Hem iri puntolarla ekrana böyle yazıldı hem de şarkıcı üstüne basa basa söyledi:

“Sükut-u Hayal”

“Sükut”; suskunluk, demek. Yukarıdaki doğru sözcük ise “düşme” anlamındaki yine Arapça kökenli “sukut” olacak. Dolayısıyla, hayal kırıklığı anlamına gelen tamlama da “sükut-u hayal” değil; ilk ünlü harfi de ‘u’ olan “sukut-ı hayal” ya da günümüz Türkçesiyle bitişik yazılan “sukutuhayal”

Bu tamlamanın yerine, “düş kırıklığı” diyenlerimiz de var.

O da yanlış.

Çünkü “düş”; Arapça kökenli “hayal”in değil, “rüya”nın öz Türkçesi.

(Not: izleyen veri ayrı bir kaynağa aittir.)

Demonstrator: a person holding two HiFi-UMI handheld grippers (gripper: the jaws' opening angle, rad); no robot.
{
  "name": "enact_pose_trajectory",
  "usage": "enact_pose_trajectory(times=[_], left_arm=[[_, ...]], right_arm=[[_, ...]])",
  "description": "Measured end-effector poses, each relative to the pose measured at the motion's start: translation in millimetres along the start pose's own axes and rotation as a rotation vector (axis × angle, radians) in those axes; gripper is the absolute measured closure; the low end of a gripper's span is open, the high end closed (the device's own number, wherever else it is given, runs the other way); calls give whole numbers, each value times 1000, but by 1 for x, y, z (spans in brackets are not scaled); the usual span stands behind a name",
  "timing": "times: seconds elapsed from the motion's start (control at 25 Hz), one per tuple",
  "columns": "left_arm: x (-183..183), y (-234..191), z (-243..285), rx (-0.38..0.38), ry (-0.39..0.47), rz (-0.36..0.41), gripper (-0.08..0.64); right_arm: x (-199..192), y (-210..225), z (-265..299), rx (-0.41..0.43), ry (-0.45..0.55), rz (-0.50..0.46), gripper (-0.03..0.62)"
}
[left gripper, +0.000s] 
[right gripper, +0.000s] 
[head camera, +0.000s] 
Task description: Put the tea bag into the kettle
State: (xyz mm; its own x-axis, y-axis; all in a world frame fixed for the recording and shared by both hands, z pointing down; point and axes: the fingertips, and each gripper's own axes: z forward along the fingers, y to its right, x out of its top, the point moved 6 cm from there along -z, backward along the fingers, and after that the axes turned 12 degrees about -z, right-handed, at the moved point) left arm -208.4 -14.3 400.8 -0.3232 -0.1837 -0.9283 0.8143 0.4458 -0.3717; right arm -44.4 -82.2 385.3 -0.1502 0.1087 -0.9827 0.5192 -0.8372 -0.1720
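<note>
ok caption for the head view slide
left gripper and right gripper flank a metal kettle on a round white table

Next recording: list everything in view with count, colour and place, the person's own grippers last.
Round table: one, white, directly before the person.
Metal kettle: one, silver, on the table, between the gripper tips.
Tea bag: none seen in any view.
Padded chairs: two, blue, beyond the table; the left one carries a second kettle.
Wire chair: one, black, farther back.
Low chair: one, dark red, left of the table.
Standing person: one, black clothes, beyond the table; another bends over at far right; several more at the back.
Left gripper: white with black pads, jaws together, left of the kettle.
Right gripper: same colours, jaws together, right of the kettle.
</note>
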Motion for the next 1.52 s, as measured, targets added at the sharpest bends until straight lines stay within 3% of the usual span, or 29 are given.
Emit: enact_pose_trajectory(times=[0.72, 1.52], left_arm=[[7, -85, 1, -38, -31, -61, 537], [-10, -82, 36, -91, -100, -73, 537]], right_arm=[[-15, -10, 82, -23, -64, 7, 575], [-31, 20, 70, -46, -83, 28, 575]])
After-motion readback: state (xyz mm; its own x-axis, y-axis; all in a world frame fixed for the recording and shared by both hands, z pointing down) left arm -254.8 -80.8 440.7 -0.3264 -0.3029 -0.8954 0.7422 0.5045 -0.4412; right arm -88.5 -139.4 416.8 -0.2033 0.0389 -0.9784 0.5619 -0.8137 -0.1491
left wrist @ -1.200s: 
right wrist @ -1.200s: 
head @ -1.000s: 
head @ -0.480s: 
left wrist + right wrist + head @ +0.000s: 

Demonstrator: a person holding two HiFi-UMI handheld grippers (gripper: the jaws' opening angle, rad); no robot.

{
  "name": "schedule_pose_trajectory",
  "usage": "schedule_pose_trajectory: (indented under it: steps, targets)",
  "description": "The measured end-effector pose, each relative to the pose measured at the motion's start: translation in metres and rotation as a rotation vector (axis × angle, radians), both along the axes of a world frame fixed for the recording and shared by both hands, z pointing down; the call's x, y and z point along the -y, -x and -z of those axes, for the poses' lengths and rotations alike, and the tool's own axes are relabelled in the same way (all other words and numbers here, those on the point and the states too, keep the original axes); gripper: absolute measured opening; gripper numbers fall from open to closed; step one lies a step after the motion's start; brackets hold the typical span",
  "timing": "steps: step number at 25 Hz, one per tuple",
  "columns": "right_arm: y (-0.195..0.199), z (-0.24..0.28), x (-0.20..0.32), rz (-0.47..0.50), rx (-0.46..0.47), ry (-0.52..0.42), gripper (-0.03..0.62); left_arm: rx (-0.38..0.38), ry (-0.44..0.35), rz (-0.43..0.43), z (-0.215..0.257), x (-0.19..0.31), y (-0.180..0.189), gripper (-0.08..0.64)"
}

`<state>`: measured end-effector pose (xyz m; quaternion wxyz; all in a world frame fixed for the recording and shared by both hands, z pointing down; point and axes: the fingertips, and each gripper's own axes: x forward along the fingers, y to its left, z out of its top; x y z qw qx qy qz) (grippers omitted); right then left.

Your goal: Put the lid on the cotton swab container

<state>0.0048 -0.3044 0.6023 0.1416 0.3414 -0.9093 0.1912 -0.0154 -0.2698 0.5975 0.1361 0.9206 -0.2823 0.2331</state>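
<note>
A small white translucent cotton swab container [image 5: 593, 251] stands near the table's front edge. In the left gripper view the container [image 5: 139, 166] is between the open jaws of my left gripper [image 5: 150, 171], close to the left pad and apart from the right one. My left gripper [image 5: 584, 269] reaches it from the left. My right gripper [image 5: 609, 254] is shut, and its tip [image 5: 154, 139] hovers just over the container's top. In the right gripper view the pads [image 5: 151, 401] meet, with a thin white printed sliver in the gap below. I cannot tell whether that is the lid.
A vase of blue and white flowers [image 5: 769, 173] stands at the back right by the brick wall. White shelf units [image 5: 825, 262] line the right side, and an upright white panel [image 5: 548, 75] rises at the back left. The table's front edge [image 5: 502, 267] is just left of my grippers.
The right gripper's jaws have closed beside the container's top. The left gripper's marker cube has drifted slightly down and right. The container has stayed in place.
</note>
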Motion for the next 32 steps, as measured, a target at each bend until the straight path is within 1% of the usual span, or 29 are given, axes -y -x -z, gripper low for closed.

“Hayal”in öz Türkçesi ise “düşlem”.

Bu nedenle “sukutuhayal”in öz Türkçesini kullanmak istiyorsak “düşlem kırıklığı” dememiz gerekiyor.

TÜRKÇELEŞTİRME!

Sadece iki heceli “düşlem”in son hecesini kırpıkladığımızla kalsak yine iyi…

Biz bunu hep yapıyoruz.

Söz gelimi, Fransızların ‘beslenme uzmanı’ demek olan “diététicien” (diyetetisyen, okunur) sözcüğünün ortasındaki ‘-te’ hecelerinden birini kırpıklayıp şöyle demişiz:

“Diyetisyen”

Ya da tam tersini yapmışız.

‘Tanrıtanımaz’ anlamındaki “athée“yi (ate, okunur), sonuna bir ‘-ist’ ekleyerek sözümüz ona Türkçeleştirmişiz:

“Ateist”

Yine Fransızca “psychiatre”ın (psikiyatr, okunur) sonuna da kafamıza göre bir ‘-ist’ eklemişiz:

“Psikiyatrist”

Kendi uzmanlık unvanının (ki buna da ‘u’yu, ‘ü’ yaparak ‘ünvan’ diyorlar), doğru yazım ve sesletiminden habersiz nice uzmanlarımız var!

İKİ YAZIM / SESLETİM

Devlet kanalının yetkilileri, yayımladıkları şarkının adının bile yanlış olduğunu bilmiyorlar da özel medya temsilcilerimiz biliyorlar mı?

Mesleğe uzun yıllarını vermiş bir gazetecinin, gazetesinin internet sürümünde yayımlanan 2 Haziran 2019 tarihli köşe yazısının başlığı:

“Devlet bey bunu haketmiyor”

Arkadaşımız, yazısına iyi ki uzun bir başlık atmamış.

Çünkü, başlıktaki dört sözcükten ikisi yanlış.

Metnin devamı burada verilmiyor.